There is a real opportunity for change since the High Court handed down its decision in relation to the Malaysian agreement. Conversely, we could well be heading into murky waters for the long term. The current government is at a crossroads on asylum issues and it has a very important choice to make. The opportunities could result in real engagement with our region on asylum and people movement issues that do not just affect Australia, but many of our neighbours.
The investment would be significant but slow and may not pay dividends for some time. In contrast, it could choose to plug the gap of asylum movement to Australia and introduce punitive measures to try to make Australia an undesirable place to arrive. What is blatantly obvious is that politics could well get in the way of the most sensible solution.
This dilemma reminds me of a more simplistic reality I experienced while volunteering in Indonesia. Trekking in the remote parts of Bali with a health agency that serviced the most remote of villages, I recall being amazed at the lack of basic information on sanitation and water purity. The villages upstream used the stream as a toilet, a kitchen and a bathroom, because they had no knowledge of the results of their actions. Most of these villagers were relatively healthy despite the lack of adequate nutrition. Downstream, the village people had no understanding of why the stream was polluted and they used it according to their needs, again as a toilet, a kitchen and bathroom with increased effects of illness. The villagers further downstream were very unwell, exhibiting many illnesses as a direct result of the pollution in the water that they too used as a toilet, a kitchen and a bathroom.
What was unfathomable to me in my Western-educated mind was why the villagers did not communicate with each other about the pollution affecting them all. If they invested in the problems upstream, then the problems downstream would be easily assuaged. It would surely only take collaboration to fix the problem.

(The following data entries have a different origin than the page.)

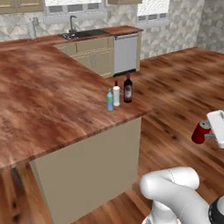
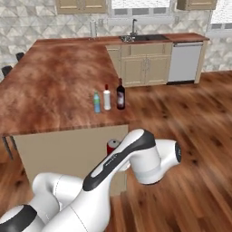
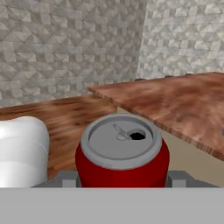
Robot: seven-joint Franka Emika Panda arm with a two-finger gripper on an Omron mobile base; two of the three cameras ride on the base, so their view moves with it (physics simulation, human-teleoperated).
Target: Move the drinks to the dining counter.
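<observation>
A short red can (image 3: 122,153) with a grey lid sits between my gripper's (image 3: 122,180) fingers, held in the air beside the dining counter's (image 1: 49,102) corner. From the left base view the can (image 1: 201,131) hangs off the white hand at the right edge, below counter height. My arm partly hides the can (image 2: 112,146) in the right base view. Three drinks stand in a row near the counter's corner: a blue-green bottle (image 1: 110,100), a white bottle with a red cap (image 1: 116,95) and a dark wine bottle (image 1: 127,89).
The counter's beige base (image 1: 88,169) drops to the wood floor (image 1: 177,93) right beside the hand. At the back are a sink counter (image 1: 83,34) and a dishwasher (image 1: 126,53). Dark stools (image 2: 6,70) stand at the counter's far left.
</observation>
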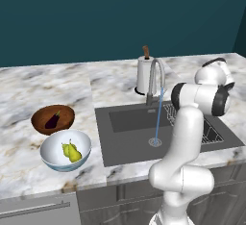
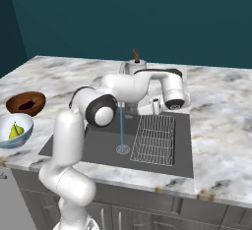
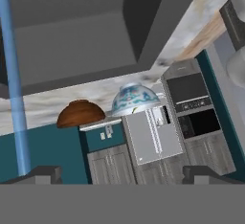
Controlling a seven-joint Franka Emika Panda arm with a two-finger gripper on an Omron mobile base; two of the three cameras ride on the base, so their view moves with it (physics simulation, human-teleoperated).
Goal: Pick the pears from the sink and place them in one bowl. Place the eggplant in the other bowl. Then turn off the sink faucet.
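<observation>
Two yellow-green pears lie in the white and blue bowl on the counter left of the sink. Behind it, the dark purple eggplant lies in the brown wooden bowl. The grey faucet is running, and a blue water stream falls to the drain. My gripper is open, its fingers wide apart with nothing between them. It hangs low at the back of the sink near the faucet base and looks sideways at both bowls, with the stream at the left.
A white cylinder with a brown top stands behind the faucet. A wire rack fills the right side of the sink. My arm arches over the basin. Cabinet fronts and a drawer handle lie below the counter edge.
</observation>
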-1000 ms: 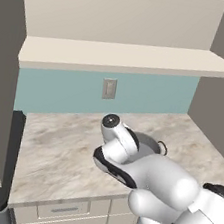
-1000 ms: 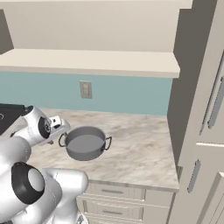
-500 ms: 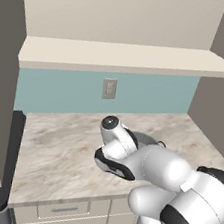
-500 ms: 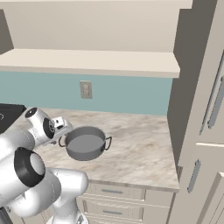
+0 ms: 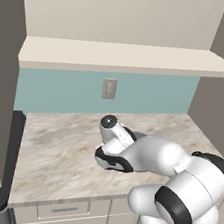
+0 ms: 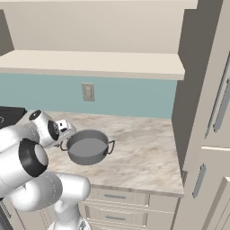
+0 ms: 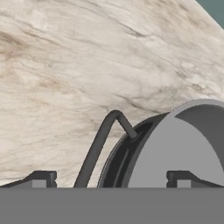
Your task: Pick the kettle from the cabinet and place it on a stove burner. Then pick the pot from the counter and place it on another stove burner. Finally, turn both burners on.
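My claw [image 7: 109,179] hangs low over the pot [image 6: 88,147], fingers spread wide with nothing between them. In the hand view one finger [image 7: 41,178] sits over bare counter [image 7: 65,65] and the other over the pot's bowl, with a loop handle [image 7: 98,146] between them. The pot stands upright on the counter, mouth up, below the cabinet [image 6: 94,63] shelf. Its two handles line up roughly left to right in the right base view, one toward my wrist, one toward the tall cupboard [image 6: 211,134].
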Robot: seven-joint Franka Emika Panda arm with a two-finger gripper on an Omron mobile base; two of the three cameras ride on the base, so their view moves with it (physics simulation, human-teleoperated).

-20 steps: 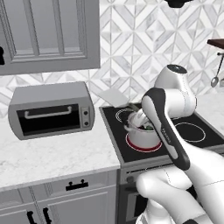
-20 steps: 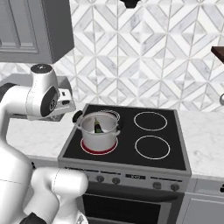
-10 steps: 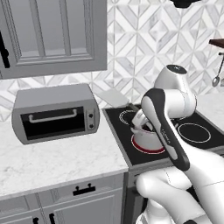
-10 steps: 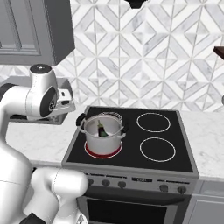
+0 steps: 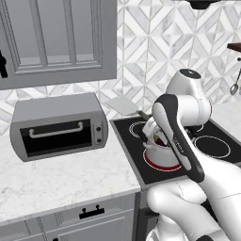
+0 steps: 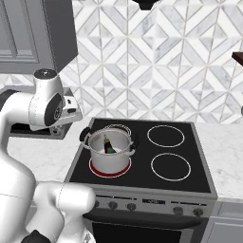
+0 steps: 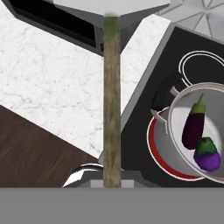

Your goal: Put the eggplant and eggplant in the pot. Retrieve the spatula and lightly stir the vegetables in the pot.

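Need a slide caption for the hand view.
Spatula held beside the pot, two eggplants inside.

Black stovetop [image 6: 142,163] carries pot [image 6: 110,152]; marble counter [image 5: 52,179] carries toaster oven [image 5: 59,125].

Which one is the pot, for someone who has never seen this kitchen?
Find the black stove set in the marble counter. On its front-left burner, glowing red, stands the pot: round shiny steel, straight sides, two loop handles. Nothing else holds two purple eggplants.

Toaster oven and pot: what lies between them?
Left base view: bare marble counter, cooktop edge, and the spatula blade in the air between toaster oven and pot.
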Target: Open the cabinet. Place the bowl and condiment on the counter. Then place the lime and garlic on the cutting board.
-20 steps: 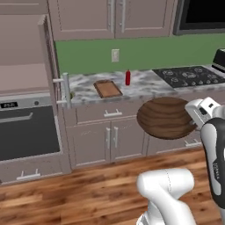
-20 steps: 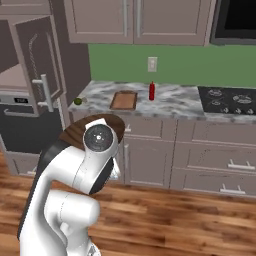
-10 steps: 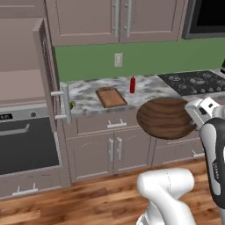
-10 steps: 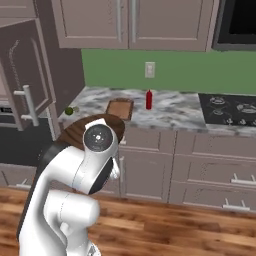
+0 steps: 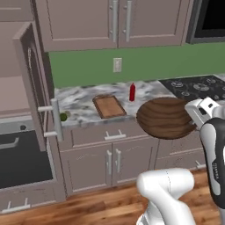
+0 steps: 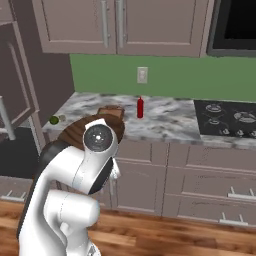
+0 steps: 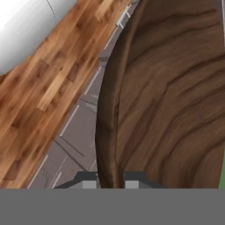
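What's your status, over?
Gripper shut on bowl rim, bowl carried in front of the counter. Condiment upright on counter beside empty cutting board. Lime on counter's left end. Cabinet door open.

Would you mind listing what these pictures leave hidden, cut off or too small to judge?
- Cutting board: right base view, mostly behind the bowl and the arm.
- Garlic: right base view, too small to tell its shape; left base view, behind the cabinet door handle.
- End effector: hand view, fingertips cut off at the bottom edge, on either side of the bowl's rim.
- Cabinet interior: left base view, cut off at the left edge.
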Robot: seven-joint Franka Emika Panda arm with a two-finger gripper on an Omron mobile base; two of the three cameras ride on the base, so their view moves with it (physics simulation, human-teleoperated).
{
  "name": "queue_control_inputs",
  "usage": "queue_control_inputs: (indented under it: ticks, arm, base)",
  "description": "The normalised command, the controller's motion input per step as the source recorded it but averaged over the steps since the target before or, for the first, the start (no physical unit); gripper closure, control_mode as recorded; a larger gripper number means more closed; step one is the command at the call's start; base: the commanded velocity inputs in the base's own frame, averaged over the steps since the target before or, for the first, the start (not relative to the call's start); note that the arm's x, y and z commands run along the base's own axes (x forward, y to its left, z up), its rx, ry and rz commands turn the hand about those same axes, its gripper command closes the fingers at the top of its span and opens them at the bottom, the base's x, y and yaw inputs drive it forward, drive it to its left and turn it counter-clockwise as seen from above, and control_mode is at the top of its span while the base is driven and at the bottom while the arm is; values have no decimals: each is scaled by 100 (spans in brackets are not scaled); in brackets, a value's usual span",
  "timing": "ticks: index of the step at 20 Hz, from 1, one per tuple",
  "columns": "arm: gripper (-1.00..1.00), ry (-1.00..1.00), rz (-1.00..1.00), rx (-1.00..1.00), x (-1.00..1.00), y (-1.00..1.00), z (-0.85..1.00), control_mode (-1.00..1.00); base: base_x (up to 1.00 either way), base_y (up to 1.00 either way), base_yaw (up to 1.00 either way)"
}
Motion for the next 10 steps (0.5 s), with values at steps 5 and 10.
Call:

Collaboration is indeed the challenge not only for those villages in Indonesia but for the various governments in our region in relation to asylum movement. Australia is not the only country trying to deal with asylum seekers and the movement of people in general. In effect, we are the last point of arrival as people move from their country of origin through many countries in the search for a safe place. Perhaps ironically our “downstream” context for asylum seekers can involve mandatory long-term detention and with its effects we are witnessing mental health and subsequent self-harm, so we are hardly the healthy alternative. Of course, those who seek our shores may not be aware of this and have the dream of a giant sanitation plant in mind.
But there are other options for Australia and the countries that harbour people along the way. There is no doubt that working upstream is the most sensible approach to a healthy outcome for all. Both sides of government must acknowledge that the so-called problem that Australia has, originates well beyond those who arrive on our shores by boat. The current government’s attempt to engage Malaysia may well have been struck down by the High Court but in essence the intention was sound. Engaging with countries in our region that are burdened the most with asylum seekers is the only way that will alleviate the flow to Australia. In essence, investing upstream will make a significant difference downstream.
Overall, Australia must increase its quota of recognised refugees into Australia, as a country in the region that has the capacity and the resources to do so. But we cannot ignore the burden our neighbours have in hosting a far greater number of asylum seekers than we do (92,000 or more in Malaysia alone). In turn, we must engage and resource those countries to deal with the context they face in hosting hundreds of thousands of asylum seekers that are seeking a durable solution.
The current government has a choice to make: in investing in the upstream to achieve dividends for the downstream or to collaborate with the opposition to plug the hole introducing punitive conditions such as transfer to Nauru or the introductions of temporary protection visas and hope that it holds until something else changes. In the end, most of us know that plugging the hole only lasts for so long.
*Caz Coleman is a member of the Council for Immigration Services and Status Resolution (CISSR). Opinions expressed are her own.